§ Exercise description
Look through the data below and work out how many lines contain the string "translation". Give the number alone.

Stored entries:
----

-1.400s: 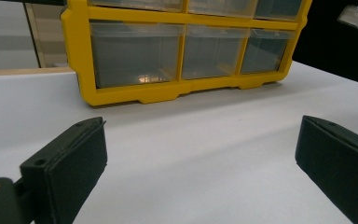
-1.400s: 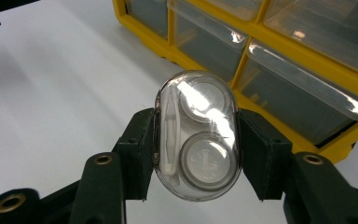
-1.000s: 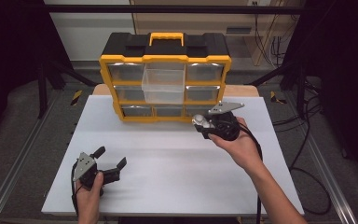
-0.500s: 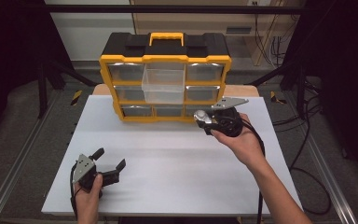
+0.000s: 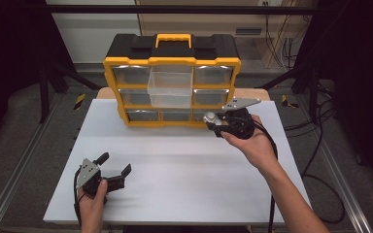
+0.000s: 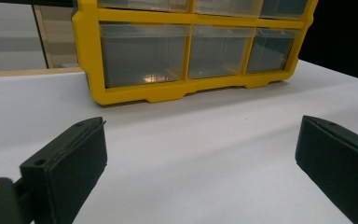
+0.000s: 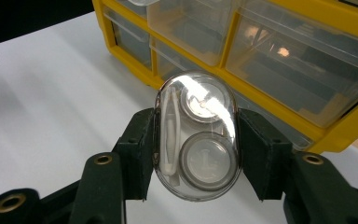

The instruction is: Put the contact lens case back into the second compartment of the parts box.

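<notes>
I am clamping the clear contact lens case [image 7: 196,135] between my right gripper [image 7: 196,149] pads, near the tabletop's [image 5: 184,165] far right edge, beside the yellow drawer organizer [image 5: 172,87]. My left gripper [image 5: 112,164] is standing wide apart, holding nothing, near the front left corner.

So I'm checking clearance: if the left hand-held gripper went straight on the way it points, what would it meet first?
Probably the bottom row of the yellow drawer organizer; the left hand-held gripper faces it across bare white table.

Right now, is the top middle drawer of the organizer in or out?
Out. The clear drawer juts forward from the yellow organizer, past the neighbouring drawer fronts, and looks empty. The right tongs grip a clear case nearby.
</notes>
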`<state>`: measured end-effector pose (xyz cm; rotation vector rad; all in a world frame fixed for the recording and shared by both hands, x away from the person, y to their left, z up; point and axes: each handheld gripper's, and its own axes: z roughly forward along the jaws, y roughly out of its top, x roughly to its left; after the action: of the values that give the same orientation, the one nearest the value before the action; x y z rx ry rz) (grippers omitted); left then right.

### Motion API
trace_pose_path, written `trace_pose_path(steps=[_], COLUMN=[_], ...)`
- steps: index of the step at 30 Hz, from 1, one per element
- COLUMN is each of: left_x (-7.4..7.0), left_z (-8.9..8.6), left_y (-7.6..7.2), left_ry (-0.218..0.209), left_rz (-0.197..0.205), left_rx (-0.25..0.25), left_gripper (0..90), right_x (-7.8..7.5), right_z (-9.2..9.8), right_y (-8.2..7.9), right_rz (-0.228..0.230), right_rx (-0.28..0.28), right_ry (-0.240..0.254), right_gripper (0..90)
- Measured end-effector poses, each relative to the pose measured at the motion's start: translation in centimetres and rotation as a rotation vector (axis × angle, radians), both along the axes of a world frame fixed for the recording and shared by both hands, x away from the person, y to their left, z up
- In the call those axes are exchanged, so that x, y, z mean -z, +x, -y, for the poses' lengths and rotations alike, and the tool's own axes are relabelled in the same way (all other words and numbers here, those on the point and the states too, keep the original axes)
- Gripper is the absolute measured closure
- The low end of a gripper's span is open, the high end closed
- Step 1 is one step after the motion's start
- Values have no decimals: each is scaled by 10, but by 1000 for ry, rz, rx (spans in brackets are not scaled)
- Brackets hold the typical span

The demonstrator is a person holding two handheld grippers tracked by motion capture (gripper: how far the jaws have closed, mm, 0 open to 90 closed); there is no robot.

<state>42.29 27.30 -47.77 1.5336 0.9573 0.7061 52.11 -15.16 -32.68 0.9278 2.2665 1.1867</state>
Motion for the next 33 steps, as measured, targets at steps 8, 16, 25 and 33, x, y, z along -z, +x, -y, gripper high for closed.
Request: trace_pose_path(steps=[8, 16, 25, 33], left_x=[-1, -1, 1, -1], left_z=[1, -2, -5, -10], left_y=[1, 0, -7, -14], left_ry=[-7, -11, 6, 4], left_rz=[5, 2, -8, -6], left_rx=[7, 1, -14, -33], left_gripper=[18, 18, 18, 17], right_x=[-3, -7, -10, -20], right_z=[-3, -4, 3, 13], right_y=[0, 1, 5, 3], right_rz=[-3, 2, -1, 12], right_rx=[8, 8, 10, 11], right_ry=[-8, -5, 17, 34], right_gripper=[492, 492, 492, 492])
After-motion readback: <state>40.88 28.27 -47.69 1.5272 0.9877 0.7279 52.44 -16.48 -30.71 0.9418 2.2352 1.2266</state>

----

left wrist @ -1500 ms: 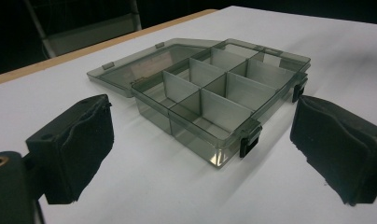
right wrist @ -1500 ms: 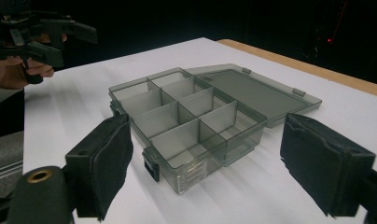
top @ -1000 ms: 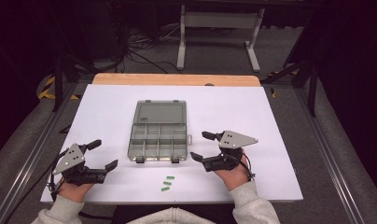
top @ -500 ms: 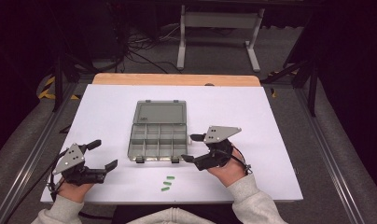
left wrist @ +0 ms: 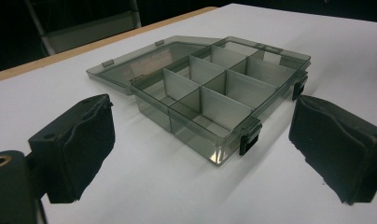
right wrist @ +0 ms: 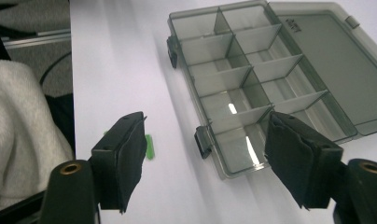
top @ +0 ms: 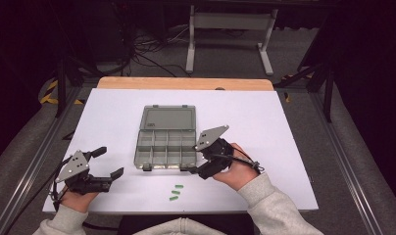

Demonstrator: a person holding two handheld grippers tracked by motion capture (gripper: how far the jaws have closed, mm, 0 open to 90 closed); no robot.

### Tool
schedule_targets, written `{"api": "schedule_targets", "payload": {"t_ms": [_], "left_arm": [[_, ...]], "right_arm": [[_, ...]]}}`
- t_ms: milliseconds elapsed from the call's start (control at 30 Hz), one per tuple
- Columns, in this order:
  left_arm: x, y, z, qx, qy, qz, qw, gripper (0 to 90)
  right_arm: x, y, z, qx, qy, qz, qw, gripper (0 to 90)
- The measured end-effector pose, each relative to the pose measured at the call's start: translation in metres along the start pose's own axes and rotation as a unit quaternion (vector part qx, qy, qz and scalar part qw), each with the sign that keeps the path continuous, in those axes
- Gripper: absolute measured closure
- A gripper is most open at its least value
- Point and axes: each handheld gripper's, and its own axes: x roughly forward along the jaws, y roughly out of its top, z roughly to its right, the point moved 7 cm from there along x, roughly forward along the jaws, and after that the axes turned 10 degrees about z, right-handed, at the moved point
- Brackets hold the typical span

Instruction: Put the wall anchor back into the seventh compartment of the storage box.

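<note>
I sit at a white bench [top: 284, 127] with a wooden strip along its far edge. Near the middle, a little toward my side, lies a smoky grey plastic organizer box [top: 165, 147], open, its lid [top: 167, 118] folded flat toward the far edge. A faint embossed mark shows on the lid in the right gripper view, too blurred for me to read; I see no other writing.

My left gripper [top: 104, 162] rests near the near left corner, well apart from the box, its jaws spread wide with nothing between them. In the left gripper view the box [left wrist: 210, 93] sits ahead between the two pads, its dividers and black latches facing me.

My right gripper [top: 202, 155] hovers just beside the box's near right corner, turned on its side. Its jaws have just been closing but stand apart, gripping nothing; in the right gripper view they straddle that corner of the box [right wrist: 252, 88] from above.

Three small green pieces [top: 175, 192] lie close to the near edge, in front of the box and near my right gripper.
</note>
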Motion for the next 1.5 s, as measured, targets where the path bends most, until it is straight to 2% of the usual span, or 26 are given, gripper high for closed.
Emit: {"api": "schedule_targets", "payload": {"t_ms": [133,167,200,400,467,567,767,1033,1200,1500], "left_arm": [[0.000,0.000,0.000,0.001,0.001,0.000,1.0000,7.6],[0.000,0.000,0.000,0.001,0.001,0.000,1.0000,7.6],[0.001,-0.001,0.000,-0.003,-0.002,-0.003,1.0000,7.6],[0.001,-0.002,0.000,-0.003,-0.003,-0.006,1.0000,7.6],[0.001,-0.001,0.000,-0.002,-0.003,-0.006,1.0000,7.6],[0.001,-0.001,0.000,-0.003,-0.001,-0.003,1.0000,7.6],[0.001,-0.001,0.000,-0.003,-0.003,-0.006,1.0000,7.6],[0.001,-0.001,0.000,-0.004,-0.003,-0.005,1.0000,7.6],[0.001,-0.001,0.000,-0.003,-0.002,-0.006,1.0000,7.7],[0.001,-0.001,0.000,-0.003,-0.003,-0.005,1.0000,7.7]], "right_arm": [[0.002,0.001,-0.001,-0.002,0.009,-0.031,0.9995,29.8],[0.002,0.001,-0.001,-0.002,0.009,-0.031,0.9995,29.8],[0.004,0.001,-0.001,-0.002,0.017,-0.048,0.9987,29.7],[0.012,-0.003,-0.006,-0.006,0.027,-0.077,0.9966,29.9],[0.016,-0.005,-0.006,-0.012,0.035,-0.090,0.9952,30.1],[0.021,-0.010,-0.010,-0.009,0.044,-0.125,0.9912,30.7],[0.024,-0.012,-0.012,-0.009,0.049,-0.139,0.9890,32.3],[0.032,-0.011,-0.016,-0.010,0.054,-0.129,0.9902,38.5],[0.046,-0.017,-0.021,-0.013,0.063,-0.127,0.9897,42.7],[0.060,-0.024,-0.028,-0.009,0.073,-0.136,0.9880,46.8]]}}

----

§ Task response
2